III.2. Se podrían escribir páginas
enteras de la narración, de su intriga asombrosa, de los “tempi” narrativos, de
su desenlace. Se podría recurrir a hermenéuticas sofisticadas de las formas en
las que esto se ha logrado. Del lenguaje y el arte de la misma intriga divina.
De hecho hay libros maravillosos que pueden servir no solamente para preparar
el texto a nivel literario, exegético, teológico y espiritual (cf v.g. F.
CONTRERAS MOLINA, Un padre tenía dos hijos, Estella, Verbo Divino, 1999).
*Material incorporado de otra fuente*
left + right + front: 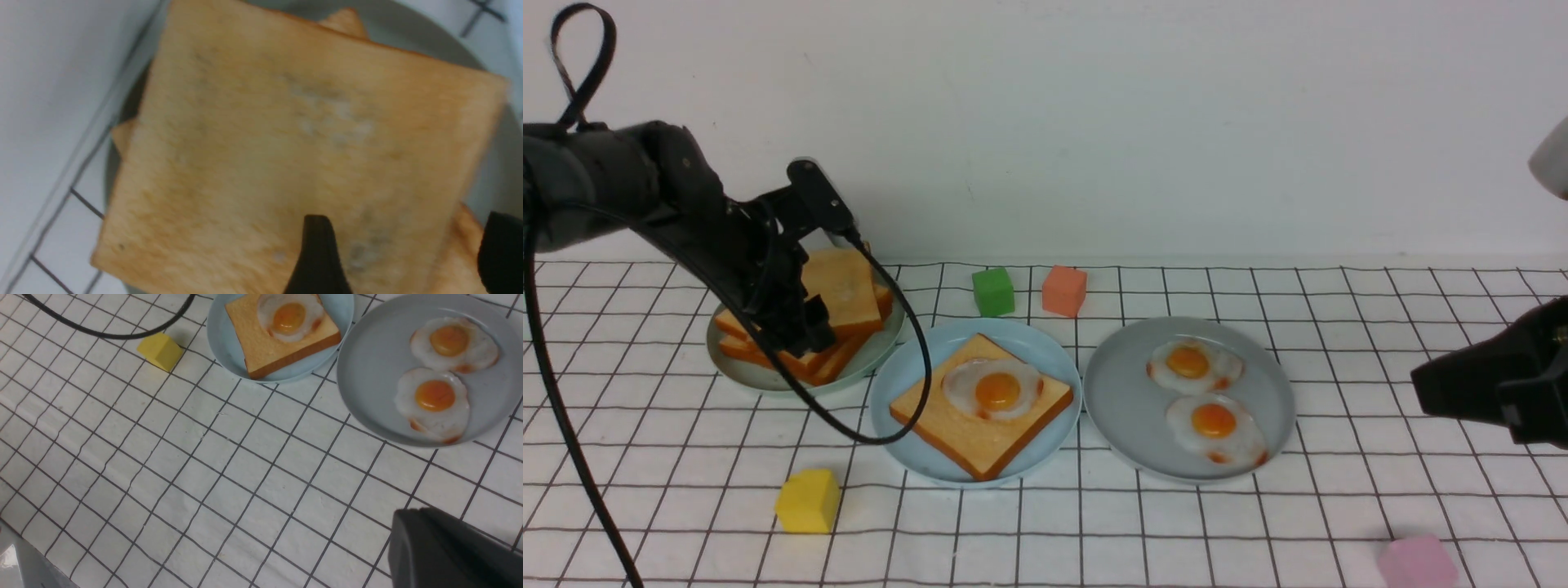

Hay
textos clásicos de escritores y predicadores que dan en la tecla verdadera de
la armonía y la polifonía del texto bíblico. La hermenéutica podría decirnos
que no es un texto sagrado, sino de simple humanidad. Pero no es verdad que en
boca de Jesús no sea precisamente sagrado: es describir lo divino por lo
humano.
III.3. Es toda una justificación y
una defensa incuestionable de Dios, de Dios como Padre. Por eso no es,
propiamente hablando, la parábola del hijo pródigo, del hijo que vuelve, del
hijo que se arrepiente, aunque esto es muy importante en la narración y en su
profundidad simbólica. Es la parábola del Padre, de Dios, que nunca abandona a
sus hijos, que nunca los olvida. De ahí que algunos autores, con razón, han
señalado que deberíamos comenzar a entender la parábola fijándonos en el hijo
mayor; el que no quiere entrar a la fiesta que da el padre por haber encontrado
a su hijo. Él, que siempre se ha quedado con el padre en la casa, tiene unos
derechos legales que nadie le niega, pero le falta la capacidad del padre para
tener la alegría de ver que su hermano ha vuelto. No tiene mentalidad de hijo,
de hermano; es alguien que está centrado en sí mismo, sólo en él, en su mundo,
en su salvación.
III.4. El hijo mayor, en el fondo,
no quiere que su padre sea padre, sino juez inmisericorde. Porque esto es lo
importante de la parábola, por encima de cualquier otra cosa: que se ha
organizado una fiesta por un hermano perdido, y no está dispuesto a participar
en ella. Jesús está hablando de Dios y es la forma de contestarle a los
escribas y fariseos que se escandalizan de dar oportunidades a los perdidos: el
Dios que él trae es el de la parábola; el que viendo de lejos que su hijo
vuelve, sale a su encuentro para hacerle menos penosa y más humana su
conversión, su vuelta, su cambio de mentalidad y de rumbo. Esta es su significación
última y definitiva. ¿Estaríamos nosotros dispuestos a entrar a esa fiesta de
la alegría? ¿Queremos para los otros el mismo Dios que queremos para nosotros?